Sinais: Objeto de Nossa Esperança?
Ante o pedido dos discípulos (Mat. 24:3), Jesus passou a enumerar um grande número de sinais que haveriam de anteceder Sua segunda vinda. Esses sinais podem ser classificados em (1) “sinais gerais”, que são fatos que sempre ocorreram, mas que, devido a sua intensificação, se transformam em indí cios de Sua breve volta; e (2) “sinais específicos”, que ocorrem especificamente em relação com esse evento.
Se observarmos o atual contexto em que vivemos, distinguiremos um extraordinário cumprimento das palavras de Cristo. Esse fato por si só já é suficiente para fascinar qualquer estudante sincero das profecias bíblicas. Mas a pergunta que surge é: Deveremos depositar a nossa esperança nesses sinais?
É certo que os sinais da breve volta de Cristo são deveras significativos; caso contrário, o Salvador jamais os teria mencionado. Mas ao mesmo tempo em que os enumerou, Ele também advertiu: “Ora, ao começarem estas coisas a suceder, exultai e erguei as vossas cabeças; porque a vossa redenção se aproxima (Luc. 21:28).É esse “erguei as vossas cabeças” que faz a diferença entre os “homens que desmaiarão de terror” (verso 26) e os que exultarão (verso 28) em face dos últimos acontecimentos. Isso torna evidente que os sinais em si não são o objeto de nossa esperança, pois somos advertidos a olhar para cima e aguardar do alto a concretização de nossa redenção.

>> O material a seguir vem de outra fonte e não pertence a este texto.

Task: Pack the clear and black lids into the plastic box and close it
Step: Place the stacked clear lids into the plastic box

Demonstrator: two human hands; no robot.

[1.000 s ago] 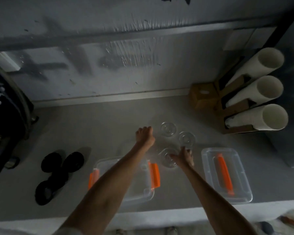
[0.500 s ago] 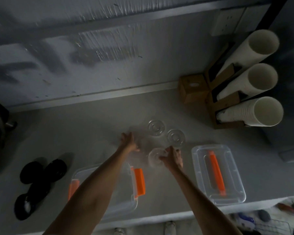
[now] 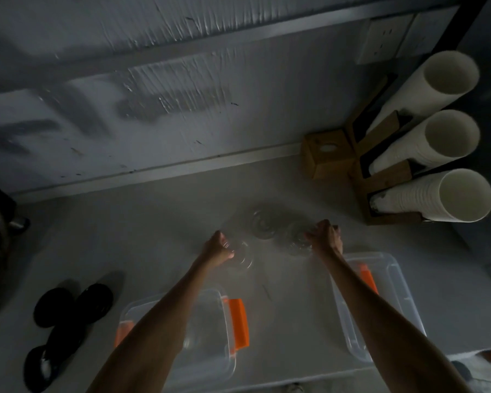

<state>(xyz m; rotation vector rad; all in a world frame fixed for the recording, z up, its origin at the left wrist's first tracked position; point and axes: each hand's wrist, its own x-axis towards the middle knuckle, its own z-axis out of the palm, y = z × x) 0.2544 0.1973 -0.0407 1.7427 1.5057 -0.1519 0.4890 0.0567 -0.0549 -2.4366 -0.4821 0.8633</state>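
Clear lids, blurred in dim light, sit on a grey counter (image 3: 153, 236), one in each hand. The left hand (image 3: 219, 249) curls its fingers round the first clear lid (image 3: 242, 258); the right hand (image 3: 326, 239) pinches the rim of the second clear lid (image 3: 296, 245). The third clear lid (image 3: 262, 224) lies free between the two grips, slightly beyond them. Nearer than the left grip, under that forearm, stands the open plastic box (image 3: 210, 373). The box cover (image 3: 397, 285) lies beneath the right forearm. The black lids (image 3: 68, 316) lie well left of both grips.
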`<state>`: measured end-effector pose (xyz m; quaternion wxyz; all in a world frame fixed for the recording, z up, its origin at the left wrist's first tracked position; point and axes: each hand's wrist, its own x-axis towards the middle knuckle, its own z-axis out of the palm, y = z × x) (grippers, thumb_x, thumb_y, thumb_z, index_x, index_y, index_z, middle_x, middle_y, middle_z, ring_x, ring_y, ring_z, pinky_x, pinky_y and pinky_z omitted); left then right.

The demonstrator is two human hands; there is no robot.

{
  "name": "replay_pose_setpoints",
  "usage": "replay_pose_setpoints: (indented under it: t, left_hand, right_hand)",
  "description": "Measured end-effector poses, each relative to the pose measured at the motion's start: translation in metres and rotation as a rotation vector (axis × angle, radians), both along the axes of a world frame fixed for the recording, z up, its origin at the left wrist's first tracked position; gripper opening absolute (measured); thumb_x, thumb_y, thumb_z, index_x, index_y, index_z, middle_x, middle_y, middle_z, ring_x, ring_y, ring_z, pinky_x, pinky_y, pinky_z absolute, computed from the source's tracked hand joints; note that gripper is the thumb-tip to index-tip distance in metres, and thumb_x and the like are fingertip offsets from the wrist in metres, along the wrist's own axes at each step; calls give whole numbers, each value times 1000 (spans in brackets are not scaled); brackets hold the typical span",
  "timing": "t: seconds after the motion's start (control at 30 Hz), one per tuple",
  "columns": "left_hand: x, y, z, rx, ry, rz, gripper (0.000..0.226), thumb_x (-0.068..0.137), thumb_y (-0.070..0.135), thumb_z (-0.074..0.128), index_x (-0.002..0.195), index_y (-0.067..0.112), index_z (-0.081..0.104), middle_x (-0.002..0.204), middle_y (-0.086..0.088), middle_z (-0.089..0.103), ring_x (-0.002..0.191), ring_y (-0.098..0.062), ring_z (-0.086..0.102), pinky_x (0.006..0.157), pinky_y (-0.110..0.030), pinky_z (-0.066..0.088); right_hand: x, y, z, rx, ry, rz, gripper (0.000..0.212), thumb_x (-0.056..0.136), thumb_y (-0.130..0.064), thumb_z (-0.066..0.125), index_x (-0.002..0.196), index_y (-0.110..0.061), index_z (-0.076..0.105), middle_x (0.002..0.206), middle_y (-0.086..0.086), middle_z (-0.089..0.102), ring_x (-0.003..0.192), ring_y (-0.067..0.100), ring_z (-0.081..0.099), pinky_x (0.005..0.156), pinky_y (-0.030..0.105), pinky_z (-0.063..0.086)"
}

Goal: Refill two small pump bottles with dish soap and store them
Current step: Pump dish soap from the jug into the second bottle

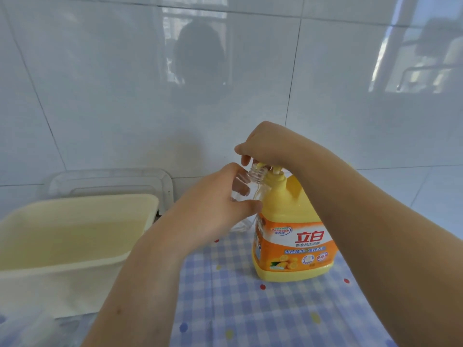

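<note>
At the far left of the tabletop (pixel 263 319) you have a cream plastic tub (pixel 75 236), and behind it a clear lid (pixel 112 180) leans against the white tiled wall (pixel 100 96). The tub's right end sits close to your left forearm.

Your left hand (pixel 213 211) grips the small bottle (pixel 254 177). Its fingers (pixel 240 189) are curled round the far side and show through the plastic, and the thumb is clamped on the near side. The bottle is clear and uncapped with a threaded neck. It is held off the tabletop and tilted, with its mouth right up at the spout. A thin yellowish streak shows through its wall, though you cannot tell how full it is.

Just right of it stands the yellow dish soap jug (pixel 293 236), upright on the blue checked cloth (pixel 225 284), with its orange label facing you. Your right hand (pixel 270 144) sits on top of the pump head (pixel 262 166), with fingers bent down and closed over it.

The wall is close behind the jug. The cloth lies open in front of the jug and to its right, under your right forearm.
</note>
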<state>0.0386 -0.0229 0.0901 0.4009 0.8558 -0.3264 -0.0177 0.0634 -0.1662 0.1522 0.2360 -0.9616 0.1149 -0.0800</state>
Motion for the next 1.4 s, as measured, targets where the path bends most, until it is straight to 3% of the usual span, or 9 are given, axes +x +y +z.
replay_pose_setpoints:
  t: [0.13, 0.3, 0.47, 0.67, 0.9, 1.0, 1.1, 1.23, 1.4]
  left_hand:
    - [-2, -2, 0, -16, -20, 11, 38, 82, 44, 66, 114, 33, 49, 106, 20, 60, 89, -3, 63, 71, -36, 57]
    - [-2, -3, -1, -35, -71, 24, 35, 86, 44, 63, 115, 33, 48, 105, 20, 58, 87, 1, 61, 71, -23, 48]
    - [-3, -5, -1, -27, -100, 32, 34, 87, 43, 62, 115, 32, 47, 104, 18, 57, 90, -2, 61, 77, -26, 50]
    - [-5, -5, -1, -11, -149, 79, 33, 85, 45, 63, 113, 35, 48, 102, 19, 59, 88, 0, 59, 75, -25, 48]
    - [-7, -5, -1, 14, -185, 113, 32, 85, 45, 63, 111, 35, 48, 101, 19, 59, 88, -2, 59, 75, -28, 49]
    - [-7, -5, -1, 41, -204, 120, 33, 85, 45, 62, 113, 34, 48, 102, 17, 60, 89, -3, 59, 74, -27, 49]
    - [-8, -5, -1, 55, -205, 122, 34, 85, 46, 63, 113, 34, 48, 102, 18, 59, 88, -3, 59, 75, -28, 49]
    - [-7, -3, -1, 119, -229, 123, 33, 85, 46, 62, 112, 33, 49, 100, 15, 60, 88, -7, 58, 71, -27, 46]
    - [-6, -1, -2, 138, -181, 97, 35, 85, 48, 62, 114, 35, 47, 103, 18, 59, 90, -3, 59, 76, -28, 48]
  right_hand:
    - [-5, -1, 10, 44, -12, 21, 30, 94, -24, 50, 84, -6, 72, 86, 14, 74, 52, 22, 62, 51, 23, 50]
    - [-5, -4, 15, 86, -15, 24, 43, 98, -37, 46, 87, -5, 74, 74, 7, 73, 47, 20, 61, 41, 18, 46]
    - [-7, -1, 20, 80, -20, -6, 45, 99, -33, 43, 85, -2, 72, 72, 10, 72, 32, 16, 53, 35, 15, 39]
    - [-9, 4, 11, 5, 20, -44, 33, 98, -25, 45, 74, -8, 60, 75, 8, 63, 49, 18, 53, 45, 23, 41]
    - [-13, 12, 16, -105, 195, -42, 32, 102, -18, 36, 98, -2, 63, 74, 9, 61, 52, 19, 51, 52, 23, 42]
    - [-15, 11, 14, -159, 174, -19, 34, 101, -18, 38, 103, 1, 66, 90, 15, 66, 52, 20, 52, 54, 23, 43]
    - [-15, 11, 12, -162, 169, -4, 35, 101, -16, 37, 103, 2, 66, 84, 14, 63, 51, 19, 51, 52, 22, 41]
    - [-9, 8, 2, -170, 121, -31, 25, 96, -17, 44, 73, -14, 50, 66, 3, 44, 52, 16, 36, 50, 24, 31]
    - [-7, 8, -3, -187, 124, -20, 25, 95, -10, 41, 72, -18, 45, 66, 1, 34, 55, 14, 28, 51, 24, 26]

Como a expectativa na parábola da figueira (Mat. 24:32) não está nos ramos que se renovam, nem nas folhas que brotam, mas no verão que se aproxima, assim também a esperança do cristão não se fundamenta no cumprimento dos sinais mencionados por Cristo, mas na realidade que eles apontam: a breve volta de Cristo. Portanto, se por um lado encararmos o cumprimento dos sinais que Cristo deixou como meros acontecimentos naturais, eles deixarão de ser sinais para nós. Se, por outro lado, fixarmos neles nossa esperança, eles assumirão para nós um caráter idolátrico, em substituição a Cristo que é “a esperança da glória” (Col. 1:27).
Tempo: Objeto de Nossa Esperança?
Em diálogo com alguém que alegava ter recebido o dom profético para advertir a Igreja em nossos dias, perguntei-lhe a res peito de qual seria a necessidade de uma nova manifestação desse dom em geral para a Igreja hoje. Sua resposta foi que o mesmo Deus que chamara Ellen G. White para mencionar os eventos que haveriam de ocorrer no fim dos tempos, agora o estava incumbindo de apresentar à Igreja o tempo especifico em que os eventos irão ocorrer.
Talvez esse seja um exemplo extremo dentro de um grupo representativo que, embora não reclame para si o dom profético, julga possuir luz suficiente para advertir a Igreja da brevidade da volta de Cristo, enfatizando o tempo em que os eventos finais ocorrerão. Alguns chegam a argumentar que as palavras de Cristo em Mateus 24:36 nos impedem apenas de saber o “dia e hora”, mas que o mês ou pelo menos o ano de Sua volta é possível ser determinado. Os argumentos mais comuns baseiam-se em cálculos matemáticos elaborados sob a premissa de que em “determinado ano” terá fim o período dos “6.000 anos” e, consequentemente, nesse mesmo ano Jesus voltará.’
Em realidade, a curiosidade humana em relação com o tempo em que a volta de Cristo há de ocorrer não se limita aos nossos dias. Apesar de Cristo ter afirmado em Seu sermão profético que “a respeito daquele dia e hora ninguém sabe, nem os anjos dos Céus, nem o Filho, senão somente o Pai” (Mat. 24:36), pouco antes de Sua ascensão os discípulos voltaram a indagar-Lhe: “Senhor, será este o tempo em que restaures o reino a Israel?” (Atos 1:6).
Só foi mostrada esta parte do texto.